UNDERSTANDING BUSINESS FINANCE AND THE COST OF SECURITY

A basic understanding of business finance will ensure that the security manager appreciates the value that the security program brings to an organization, as well as the cost of the program on the business bottom line.

Generic business management skills, such as understanding cost are important in security management. You cannot continually make the case for security on fear, uncertainty and doubt (FUD). In the long run this will lead to security downsizing. There has to be a financial case based on loss projections.

It is easy for a security manager to present a threat scenario based on FUD and then argue that the business cannot afford to be without security. The reality is that many businesses especially small and medium enterprises cannot afford to buy security. What may be perceived as a healthy turnover for a SME might be illusive if the business is financed by loans and related competing demands. It is not a wonder then that in such a case an organization may prioritize more immediate needs and select insurance as a less costly risk management alternative.

One of the most frequent false assumptions of security managers is to regard physical security as a must have and the security budget as being too valuable to be interfered with. This should not be the case. Organizations are continually cutting costs to remain competitive, and the security budget is an obvious target. Often when spending cuts are necessary the security manager that hasn’t based his or her case for security on a sound financial foundation will be less able than his cross- business peers to present a cogent argument to defend his or her budget. Therefore an understanding of basic arithmetic is important.

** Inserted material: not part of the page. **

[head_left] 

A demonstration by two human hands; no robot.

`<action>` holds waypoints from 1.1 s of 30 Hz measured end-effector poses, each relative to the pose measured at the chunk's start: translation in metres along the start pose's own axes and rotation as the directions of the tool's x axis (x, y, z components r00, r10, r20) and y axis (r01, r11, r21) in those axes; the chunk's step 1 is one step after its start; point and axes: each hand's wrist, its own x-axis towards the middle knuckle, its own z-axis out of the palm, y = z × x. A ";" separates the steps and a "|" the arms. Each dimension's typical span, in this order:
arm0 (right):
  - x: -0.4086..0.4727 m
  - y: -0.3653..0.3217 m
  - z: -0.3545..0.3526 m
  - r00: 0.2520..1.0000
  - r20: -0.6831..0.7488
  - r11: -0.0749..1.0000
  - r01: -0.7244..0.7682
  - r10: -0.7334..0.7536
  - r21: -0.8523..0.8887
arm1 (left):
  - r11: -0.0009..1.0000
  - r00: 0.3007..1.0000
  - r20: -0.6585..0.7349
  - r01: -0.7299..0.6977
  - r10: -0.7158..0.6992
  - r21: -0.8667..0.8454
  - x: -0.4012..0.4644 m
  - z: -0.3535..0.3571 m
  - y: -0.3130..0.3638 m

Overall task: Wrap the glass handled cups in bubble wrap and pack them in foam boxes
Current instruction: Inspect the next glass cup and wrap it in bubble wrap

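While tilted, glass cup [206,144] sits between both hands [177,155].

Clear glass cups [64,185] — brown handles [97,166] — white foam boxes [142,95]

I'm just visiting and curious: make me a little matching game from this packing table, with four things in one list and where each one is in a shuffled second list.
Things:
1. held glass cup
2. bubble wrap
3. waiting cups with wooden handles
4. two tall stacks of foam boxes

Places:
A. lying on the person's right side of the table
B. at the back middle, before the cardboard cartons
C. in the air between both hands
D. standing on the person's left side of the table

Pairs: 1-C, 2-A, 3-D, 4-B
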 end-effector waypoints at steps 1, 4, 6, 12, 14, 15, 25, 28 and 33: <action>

In every organization there are three basic kinds of cost:-

1. Variable costs – These vary according to output. For instance in a manufacturing business, the amount of raw material required will vary in direct proportion to the number of manufactured merchandise produced. This is why businesses constantly try to negotiate best deals for raw materials through a variety of means.

2. Semi-variable costs – These are costs which to some extent vary according to production or operations, but which always have a baseline cost, irrespective of the level of output. Energy in terms of power and fuel is the most obvious example. The higher the level of production or operations the more the power or fuel is required. There is little businesses can do to reduce the cost of energy, so they look for efficient and innovative ways of energy use, supply and recycling.

3. Fixed costs – Of all the cost groups, it is fixed costs often referred as overheads that can cripple a business into becoming non – competitive. Unlike variable costs and to an extent semi-variable costs, fixed costs remain constant irrespective of the level of output, income or profit. Fixed costs can include rent, administrative staff and most importantly the security budget. It is therefore not surprising that when businesses need to cut costs this is where the first bite occurs.

Security expenditure

For any security expenditure there are likely two kinds of costs. Outlay costs usually called capital expenditure (Capex), and recurring costs usually called operating expenditure (Opex). These are typically expressed over a period of a year. Security equipment has a high capex and usually a low recurring opex. Security manpower has a high opex and a low capex. In some circumstances security elements have both a high capex and a high opex and sometimes equipment is procured without a full appreciation of the associated opex costs.